Nadia Aboulhosn is helping redefine what 'healthy' looks like.

This model wants to redefine what 'normal' looks like on fitness magazines.

This is Nadia Aboulhosn.

And if I were you, I'd remember that name.


The model, blogger, and "rule-breaker" is the latest cover girl on Women's Running magazine.

And, as the outlet noted, the Los Angeles-based social media star is truly "a force of nature."



You don't see Aboulhosn's body size or shape too often on or in fitness magazines, which is unfortunate, to say the least.

Even though she may have more curves than the stereotypical fitness models' chiseled abs of steel, Aboulhosn is in pretty great shape, and she has been for awhile.

Take, for instance, the fact that she was the only girl on her high school's football team and that she could "bench press a crazy amount."

“The coach liked to joke with the guys when I would beat them in practice," Aboulhosn, who now stays in shape by running and circuit training, told the magazine.

If Aboulhosn is in great shape (so much so that she's circuit training and out-lifting the guys), why aren't more women with bodies like hers also gracing the covers of fitness magazines?

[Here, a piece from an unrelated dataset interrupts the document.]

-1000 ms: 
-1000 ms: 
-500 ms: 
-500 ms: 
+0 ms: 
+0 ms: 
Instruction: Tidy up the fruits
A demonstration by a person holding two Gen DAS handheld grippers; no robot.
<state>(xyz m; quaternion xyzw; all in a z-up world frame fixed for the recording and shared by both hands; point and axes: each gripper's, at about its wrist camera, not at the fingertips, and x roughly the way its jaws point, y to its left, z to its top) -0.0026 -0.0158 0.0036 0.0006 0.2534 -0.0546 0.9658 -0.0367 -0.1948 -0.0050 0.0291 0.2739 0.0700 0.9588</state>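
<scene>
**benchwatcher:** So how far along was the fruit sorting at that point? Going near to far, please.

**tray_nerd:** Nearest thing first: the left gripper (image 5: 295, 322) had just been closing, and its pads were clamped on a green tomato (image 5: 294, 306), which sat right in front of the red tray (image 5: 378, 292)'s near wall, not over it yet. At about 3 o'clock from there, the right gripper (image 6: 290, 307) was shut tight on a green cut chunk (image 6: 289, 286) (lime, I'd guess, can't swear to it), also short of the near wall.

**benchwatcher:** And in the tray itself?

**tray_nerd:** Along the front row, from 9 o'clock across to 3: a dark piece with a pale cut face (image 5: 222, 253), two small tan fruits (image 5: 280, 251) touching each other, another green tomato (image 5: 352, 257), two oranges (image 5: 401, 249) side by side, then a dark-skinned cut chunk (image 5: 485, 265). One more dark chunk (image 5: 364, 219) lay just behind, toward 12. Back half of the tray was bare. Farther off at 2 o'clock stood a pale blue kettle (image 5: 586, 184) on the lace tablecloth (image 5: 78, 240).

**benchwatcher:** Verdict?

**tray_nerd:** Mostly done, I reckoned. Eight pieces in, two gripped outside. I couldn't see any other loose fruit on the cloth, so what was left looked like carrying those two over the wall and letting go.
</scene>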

Aboulhosn's cover isn't just unique. It's helping redefine what "healthy" looks like.

Because, as many experts will tell you, you shouldn't judge a book by its cover when it comes to clothing size and physical health. Fat people can be in great shape and incredibly healthy, just like skinny people can be in poor shape or unhealthy. To assume that one body type is more or less healthy than others just by looking at them is absurd. Not to mention, health means different things to different people: What's healthy for one person may not be healthy for another.

Health and fitness mags should take note of this — as they're often the ones perpetuating these body stereotypes.

Photo via iStock.

Author and health researcher Linda Bacon, Ph.D., spoke with Upworthy in January about the widespread fallacy that connects body size and health.

"To paraphrase a now famous comment from my friend and rock star Marilyn Wann, 'the only thing you can diagnose about a fat person is your own level of prejudice,'" Bacon told Upworthy. "Even the heavily entrenched idea that heavier people eat more than thinner people isn’t supported by data."

That's why the April cover of Women's Running magazine matters.

Aboulhosn hopes her cover can be part of a larger conversation on body positivity and what it means to be "normal."

“I’m just trying to normalize what should have already been seen as normal," Aboulhosn told BuzzFeed, noting she doesn't use the term "plus-size" to describe herself because it contributes to the idea that one particular body size is the standard and anything other than that isn't ideal.


“Even if it’s making people feel uncomfortable right now," she said of her cover, "I hope [readers] take away that [body type diversity] is what normal is going to be eventually.”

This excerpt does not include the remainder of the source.